National Lottery Action for Parks
By Drew Bennellick, Head of Land and Nature, Heritage Lottery Fund UK
Thanks to the players of the UK’s National Lottery, the Heritage Lottery (HLF) and Big Lottery Funds have invested over £800 million in regenerating over 800 of England’s historic parks, gardens, promenades and cemeteries. The funding has helped to restore avenues and paths, reinstate vistas, dredge lakes, repair monuments and reconstruct features like bandstands. Equally importantly the funding has provided new facilities such as toilets, cafes and play spaces, and helped to broaden audiences visiting the UK’s unique heritage of public parks. Visits to public parks have never been so high, and the massive investment by the National Lottery, plus millions raised as match funding by local authorities, has been a major contributing factor.
As a non-statutory service, evidence shows that public parks are suffering more than other council services. It is now imperative that HLF takes a lead in finding new ways to protect the substantial past investment in parks. HLF employs a parks expert who constantly monitors the parks we have funded, and whilst the vast majority of National Lottery funded parks still look excellent today, maintained with pride by their owners, we know that the wider networks of urban green spaces are in serious decline.
To understand the issues, HLF held a Parks Summit in 2012, which then led to our two State of UK Public Parks reports, in 2014 and 2016. Whilst those reports signalled an emerging threat, we have now begun to see the scale of cuts aimed at public parks. Our latest approach is to be more strategic and to focus on how we can best use National Lottery funding, and our influence. This approach aims to advocate the value of parks, to demonstrate the importance of sustained local authority funding, and to support local authorities to develop creative and appropriate new funding and management models.
Rethinking Parks was launched in late 2013 and has injected £3.5 million into supporting park managers and not for profit groups to explore, test and scale-up new ways to fund and manage parks. Delivered by innovation charity Nesta, with funding from HLF and Big Lottery Fund, 24 projects have been supported. Projects supported include the creation of new charitable park foundations, new links with local businesses, the use of digital technology to better use data and incentivise giving, and developing community co-management models for parks. Rethinking Parks is about supporting innovation so it happens in a controlled and managed way, so that learning is rapid and shared, and ensures only the best ideas for parks and local communities are progressed.

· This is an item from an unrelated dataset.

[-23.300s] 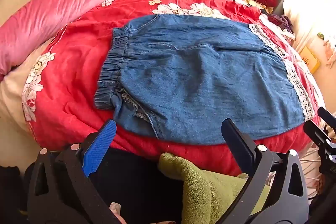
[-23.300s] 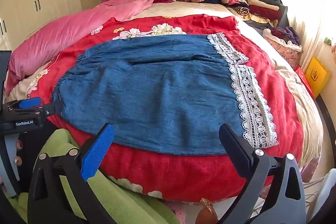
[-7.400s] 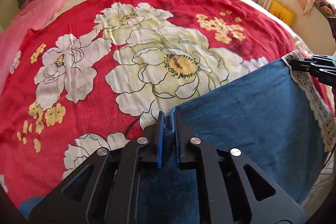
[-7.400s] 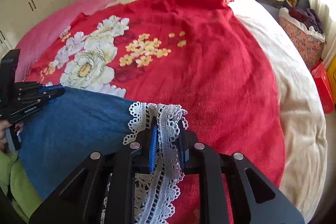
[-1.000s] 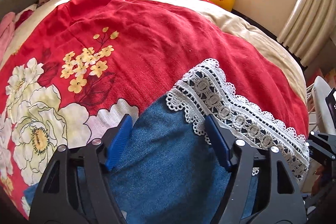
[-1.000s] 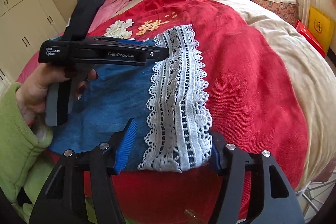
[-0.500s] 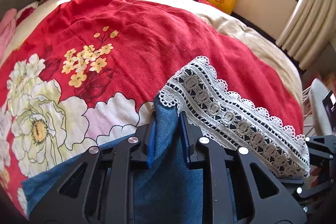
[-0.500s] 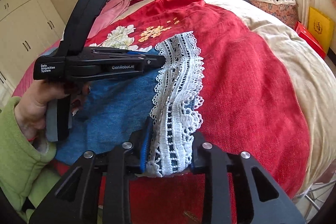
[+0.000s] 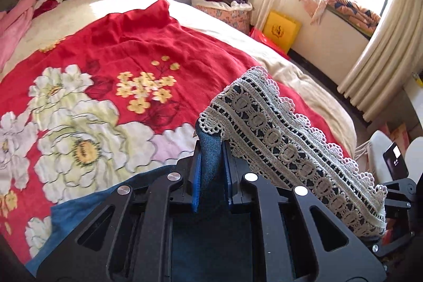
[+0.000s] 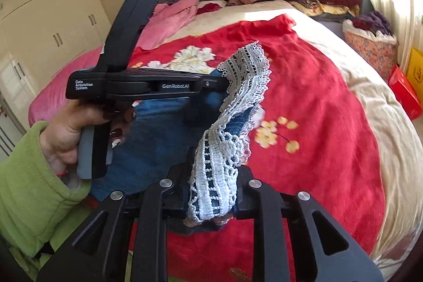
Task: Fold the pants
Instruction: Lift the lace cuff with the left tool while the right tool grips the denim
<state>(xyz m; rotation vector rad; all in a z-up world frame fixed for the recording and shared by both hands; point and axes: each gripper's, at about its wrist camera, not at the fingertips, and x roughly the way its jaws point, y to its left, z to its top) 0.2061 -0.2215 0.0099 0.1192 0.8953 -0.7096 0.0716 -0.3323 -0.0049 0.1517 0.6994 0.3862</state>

Making the case for parks is critical. In London, HLF has worked with the Mayor and National Trust to produce London’s first natural capital account for its green spaces. The project has helped to develop a standard methodology for measuring the real value of parks and green spaces – which in London is around £27 in value to Londoner’s for each £1 spent by local authorities and their partners. The next challenge is to convert such statistics to real cash for the future maintenance of parks.
Fighting for continued local authority support and new income sources is also the new challenge faced by groups like the Parks Action Group. Established in November 2017, the group of experts, including HLF, is tasked with advising the Government on how we can ensure vibrant healthy parks in future. Focusing on skills, values, accurate data and community engagement, the group certainly has its work cut out for the next year.
So for HLF, our challenge over the next few years is to continue to champion parks and green spaces, to continue supporting brilliant restoration projects and to share learning from what has worked well in the past. Additionally we will be working with new partners over the next couple of years as part of our new National Lottery Funding Framework, to be launched in January 2019, to help protect the historic parks and green spaces that our increasingly urban population needs to survive in future.